# WTD: Road Bike



## fr0sty (25 Feb 2012)

Hi,

I'm a new member and have registered ostensibly because several local riders I know suggested that posting on a forum like this was a good way of sourcing a reasonable second-hand road bike.

I have a budget of £300 and would like something in good condition that would suit a rider who is 5'8" tall, with an inside leg measurement of 31-32".

I am based near London.

Thank you.


----------



## vickster (25 Feb 2012)

You can get a new bike from Decathlon for £300 with carbon forks if no joy - well regarded on here and you can get asap (and no risk of it being hooky)

http://www.decathlon.co.uk/triban-3-id_8167038.html#

You'd probably be looking at a 54cm frame


----------



## biggs682 (25 Feb 2012)

might help by stating what you after , ie steel ,alloy or !!!!

gears or single speed , red or blue

another good site is retrobike


----------



## fr0sty (25 Feb 2012)

Absolutely; I am more precisely interested in a road racing bike - I wish to move on from simple running to duathlon (and perhaps triathlon later), but right now require something reliable to train with rather than any particularly high-class race bike. Although if someone has something that fits both bills then great!

I would prefer gears; (although some bikes I have seen advertised for tri seem not to have any??)

As for steel/aluminium, I suspect that the lighter the weight the better. However, I confess to knowing little about the many options available so am happy to take some guidance.

Very many thanks for your replies so far, has anyone used the Decathlon bike? I know their kit is generally quite reliable, is it better more/less reliable to go with that option rather than a second-hand version from someone here or elsewhere?

Thanks


----------



## biggs682 (25 Feb 2012)

if you look at my album you will see a range of bike all brought 2nd hand and for a lot less than you are thinking of spending .

shame you are not closer you could come and have a try on a few of them , to help you choose


----------



## fr0sty (26 Feb 2012)

biggs682, thanks for your replies. I have tried to look at your album but can't seem to find any photographs - (likely just me though).

vickster, the Decathlon model seems good value but also sold out - at least in those stores that would deliver to me.

I had thought that £300 for a second-hand, entry level bike would be reasonable, however, I am finding that many second-hand bikes are being priced much higher than that.

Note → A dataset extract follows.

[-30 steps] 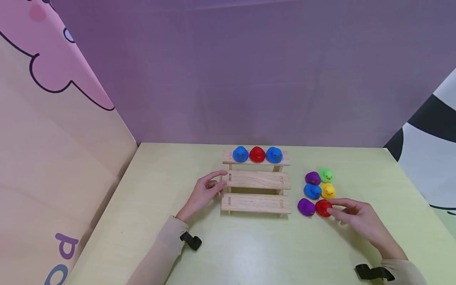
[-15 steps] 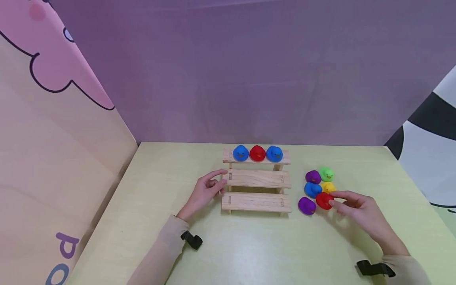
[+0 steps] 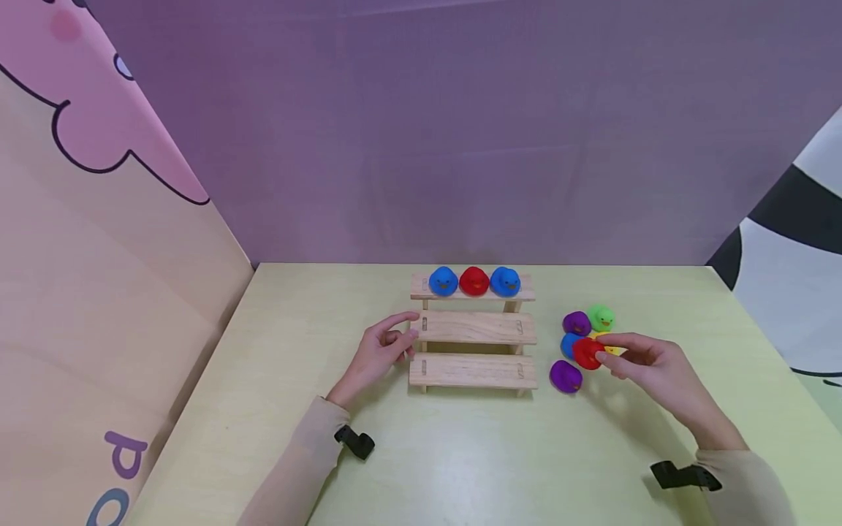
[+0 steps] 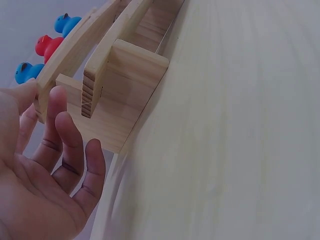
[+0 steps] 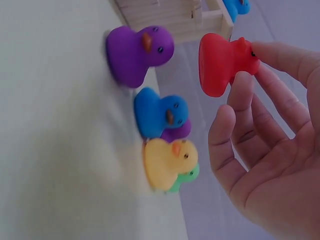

Many private sellers appear to have bikes that are several years old, yet they're still keen to price them very, very highly. I wouldn't mind so much but on many occasions even a layman like myself can tell that these aren't the highest spec models, so in some cases it seems a little delusional. Perhaps it's a sign of the times, money is tight I suppose.

If anyone has suggestions on where I might find a reasonable second-hand model for about the £300 level then please feel free to post something here.

Very many thanks.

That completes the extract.